• _Assigned task_
In your reply, reproduce the lines from the first one below to the line containing "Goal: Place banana", inclusive, exactly as they stand.

Data extracted from a collection
────

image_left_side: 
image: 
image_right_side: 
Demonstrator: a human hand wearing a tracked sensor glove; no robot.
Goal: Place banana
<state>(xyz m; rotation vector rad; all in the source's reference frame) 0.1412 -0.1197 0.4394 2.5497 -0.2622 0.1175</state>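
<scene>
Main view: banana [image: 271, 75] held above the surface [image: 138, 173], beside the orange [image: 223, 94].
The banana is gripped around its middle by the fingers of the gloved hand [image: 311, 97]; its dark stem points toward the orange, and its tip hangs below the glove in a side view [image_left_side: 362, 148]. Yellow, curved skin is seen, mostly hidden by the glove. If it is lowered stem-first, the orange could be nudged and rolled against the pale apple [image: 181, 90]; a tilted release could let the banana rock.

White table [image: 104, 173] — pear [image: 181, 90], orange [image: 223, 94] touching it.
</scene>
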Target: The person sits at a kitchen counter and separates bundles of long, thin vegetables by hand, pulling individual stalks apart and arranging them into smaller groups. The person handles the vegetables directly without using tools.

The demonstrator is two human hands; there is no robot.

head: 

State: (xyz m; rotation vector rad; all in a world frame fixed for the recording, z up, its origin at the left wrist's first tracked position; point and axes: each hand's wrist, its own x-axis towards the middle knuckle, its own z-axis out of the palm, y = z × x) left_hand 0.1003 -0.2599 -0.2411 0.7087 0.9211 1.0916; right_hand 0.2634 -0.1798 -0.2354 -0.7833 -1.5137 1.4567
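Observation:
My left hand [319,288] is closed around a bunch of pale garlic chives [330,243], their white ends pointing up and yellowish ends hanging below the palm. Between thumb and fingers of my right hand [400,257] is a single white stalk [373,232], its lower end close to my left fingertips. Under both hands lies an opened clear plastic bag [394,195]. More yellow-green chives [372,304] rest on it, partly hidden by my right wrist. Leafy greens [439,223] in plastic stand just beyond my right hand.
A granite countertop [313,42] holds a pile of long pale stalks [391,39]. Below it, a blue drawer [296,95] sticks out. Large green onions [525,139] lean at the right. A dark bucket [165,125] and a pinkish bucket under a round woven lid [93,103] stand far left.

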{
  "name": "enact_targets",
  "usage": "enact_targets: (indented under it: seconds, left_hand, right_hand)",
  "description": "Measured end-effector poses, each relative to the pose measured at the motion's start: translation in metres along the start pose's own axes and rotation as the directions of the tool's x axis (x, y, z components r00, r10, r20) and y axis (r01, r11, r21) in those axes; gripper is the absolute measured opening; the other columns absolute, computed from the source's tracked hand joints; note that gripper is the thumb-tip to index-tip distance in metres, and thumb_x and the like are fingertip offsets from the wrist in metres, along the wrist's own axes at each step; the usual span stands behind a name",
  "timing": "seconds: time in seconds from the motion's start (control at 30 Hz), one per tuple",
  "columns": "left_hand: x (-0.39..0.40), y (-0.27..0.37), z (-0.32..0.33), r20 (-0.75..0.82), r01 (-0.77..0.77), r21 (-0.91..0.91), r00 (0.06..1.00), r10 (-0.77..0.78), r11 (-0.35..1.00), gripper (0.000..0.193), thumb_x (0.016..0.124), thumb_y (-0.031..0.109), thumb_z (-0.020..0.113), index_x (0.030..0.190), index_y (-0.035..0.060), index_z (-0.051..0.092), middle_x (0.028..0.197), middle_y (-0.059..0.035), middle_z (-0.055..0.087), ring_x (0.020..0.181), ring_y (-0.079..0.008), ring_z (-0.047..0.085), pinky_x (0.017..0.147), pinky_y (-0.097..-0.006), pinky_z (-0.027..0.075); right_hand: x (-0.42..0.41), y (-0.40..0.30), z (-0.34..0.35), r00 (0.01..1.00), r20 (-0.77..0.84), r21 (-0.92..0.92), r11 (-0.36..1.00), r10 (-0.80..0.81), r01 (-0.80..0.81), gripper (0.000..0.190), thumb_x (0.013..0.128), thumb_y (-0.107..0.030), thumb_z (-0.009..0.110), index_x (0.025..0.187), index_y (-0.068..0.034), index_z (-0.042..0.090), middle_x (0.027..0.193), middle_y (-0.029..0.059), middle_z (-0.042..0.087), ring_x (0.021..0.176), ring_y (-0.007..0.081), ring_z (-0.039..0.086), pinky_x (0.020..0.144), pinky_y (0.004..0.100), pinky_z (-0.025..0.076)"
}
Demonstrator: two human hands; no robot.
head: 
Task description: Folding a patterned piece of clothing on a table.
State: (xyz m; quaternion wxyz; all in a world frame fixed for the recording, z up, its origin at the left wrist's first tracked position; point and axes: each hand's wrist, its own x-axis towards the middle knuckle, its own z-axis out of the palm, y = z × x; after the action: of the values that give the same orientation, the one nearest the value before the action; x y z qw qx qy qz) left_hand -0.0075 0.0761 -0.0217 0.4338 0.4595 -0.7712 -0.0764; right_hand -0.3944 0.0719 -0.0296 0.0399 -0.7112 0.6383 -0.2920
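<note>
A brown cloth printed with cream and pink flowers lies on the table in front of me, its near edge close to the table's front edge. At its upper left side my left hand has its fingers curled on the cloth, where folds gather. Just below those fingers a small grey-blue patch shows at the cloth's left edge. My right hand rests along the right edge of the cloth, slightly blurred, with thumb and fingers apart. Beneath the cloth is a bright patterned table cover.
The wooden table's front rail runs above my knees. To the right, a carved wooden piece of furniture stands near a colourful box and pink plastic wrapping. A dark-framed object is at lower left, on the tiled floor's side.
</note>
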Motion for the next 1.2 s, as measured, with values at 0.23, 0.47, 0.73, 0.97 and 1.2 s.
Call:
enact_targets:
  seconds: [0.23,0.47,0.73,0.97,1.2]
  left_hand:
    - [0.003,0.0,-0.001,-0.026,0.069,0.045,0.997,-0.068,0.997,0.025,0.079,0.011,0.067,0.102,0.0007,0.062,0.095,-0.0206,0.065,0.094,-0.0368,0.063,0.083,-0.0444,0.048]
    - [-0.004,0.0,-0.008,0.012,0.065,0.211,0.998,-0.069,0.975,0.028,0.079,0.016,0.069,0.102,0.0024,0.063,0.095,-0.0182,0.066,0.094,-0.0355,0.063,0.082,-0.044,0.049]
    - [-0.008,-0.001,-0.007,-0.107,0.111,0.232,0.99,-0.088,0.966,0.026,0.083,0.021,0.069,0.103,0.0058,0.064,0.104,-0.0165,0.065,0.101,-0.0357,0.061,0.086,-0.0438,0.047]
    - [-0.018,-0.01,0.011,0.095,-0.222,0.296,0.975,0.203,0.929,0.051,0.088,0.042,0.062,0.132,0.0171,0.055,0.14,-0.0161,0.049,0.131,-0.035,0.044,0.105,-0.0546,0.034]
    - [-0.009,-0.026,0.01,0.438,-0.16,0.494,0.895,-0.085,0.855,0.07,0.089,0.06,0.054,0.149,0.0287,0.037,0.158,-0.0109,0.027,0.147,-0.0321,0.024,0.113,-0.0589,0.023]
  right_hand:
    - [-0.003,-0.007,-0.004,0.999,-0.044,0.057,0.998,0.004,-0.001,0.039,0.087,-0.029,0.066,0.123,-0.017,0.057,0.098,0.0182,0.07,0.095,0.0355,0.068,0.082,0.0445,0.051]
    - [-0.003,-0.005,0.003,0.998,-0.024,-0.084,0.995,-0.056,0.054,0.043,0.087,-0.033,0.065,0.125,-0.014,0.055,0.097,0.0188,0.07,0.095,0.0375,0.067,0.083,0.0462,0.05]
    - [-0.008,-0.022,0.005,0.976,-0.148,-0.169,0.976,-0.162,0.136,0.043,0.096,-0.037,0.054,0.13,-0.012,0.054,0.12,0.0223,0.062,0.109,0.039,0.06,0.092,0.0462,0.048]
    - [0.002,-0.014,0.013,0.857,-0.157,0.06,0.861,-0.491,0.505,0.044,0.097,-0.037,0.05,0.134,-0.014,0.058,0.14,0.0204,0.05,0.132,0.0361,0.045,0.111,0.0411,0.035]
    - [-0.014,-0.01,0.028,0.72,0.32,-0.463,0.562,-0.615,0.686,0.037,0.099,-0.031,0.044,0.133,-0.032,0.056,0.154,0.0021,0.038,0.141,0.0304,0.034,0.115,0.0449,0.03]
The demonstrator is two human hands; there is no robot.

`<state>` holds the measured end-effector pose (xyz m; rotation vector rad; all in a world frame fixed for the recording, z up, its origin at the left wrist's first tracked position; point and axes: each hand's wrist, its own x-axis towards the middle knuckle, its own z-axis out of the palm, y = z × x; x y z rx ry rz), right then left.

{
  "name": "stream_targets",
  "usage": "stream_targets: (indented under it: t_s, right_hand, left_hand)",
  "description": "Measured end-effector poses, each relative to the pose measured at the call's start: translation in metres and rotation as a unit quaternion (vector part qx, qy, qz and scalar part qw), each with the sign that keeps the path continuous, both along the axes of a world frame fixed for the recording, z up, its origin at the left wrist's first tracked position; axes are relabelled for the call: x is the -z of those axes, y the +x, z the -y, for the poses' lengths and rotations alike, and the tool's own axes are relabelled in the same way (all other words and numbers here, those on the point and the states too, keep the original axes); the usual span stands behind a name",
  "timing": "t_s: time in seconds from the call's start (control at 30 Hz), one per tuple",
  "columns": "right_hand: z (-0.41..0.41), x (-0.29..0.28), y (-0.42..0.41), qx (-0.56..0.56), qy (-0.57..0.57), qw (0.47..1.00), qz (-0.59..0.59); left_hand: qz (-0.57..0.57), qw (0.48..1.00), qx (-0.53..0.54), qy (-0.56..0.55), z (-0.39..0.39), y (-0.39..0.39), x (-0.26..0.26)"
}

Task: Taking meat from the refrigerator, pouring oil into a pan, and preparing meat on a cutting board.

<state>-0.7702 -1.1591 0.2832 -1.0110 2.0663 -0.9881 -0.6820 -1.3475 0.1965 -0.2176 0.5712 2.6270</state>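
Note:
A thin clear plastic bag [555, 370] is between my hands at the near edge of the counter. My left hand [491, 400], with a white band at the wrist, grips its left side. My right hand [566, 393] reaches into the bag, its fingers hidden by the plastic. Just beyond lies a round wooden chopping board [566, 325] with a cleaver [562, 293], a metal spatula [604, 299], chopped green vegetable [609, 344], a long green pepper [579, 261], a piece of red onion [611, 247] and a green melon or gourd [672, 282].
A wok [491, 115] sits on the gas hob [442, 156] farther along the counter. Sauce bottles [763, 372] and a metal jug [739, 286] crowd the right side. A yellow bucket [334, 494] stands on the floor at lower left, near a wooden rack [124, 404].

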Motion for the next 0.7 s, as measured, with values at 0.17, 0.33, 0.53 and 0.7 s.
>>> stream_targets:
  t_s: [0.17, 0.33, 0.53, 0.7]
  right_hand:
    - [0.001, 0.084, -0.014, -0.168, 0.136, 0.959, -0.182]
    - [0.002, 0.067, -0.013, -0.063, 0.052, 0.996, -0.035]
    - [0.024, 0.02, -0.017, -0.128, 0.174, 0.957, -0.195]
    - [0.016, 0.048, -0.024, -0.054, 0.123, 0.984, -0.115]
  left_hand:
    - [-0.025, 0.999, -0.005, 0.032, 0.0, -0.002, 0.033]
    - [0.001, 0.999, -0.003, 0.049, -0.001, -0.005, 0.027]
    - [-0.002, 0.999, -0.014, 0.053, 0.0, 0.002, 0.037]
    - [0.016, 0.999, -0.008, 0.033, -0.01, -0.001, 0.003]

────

• _Task result_
image_left_side: 
image: 
image_right_side: 
Demonstrator: a human hand wearing a tracked sensor glove; no robot.
Goal: Place banana

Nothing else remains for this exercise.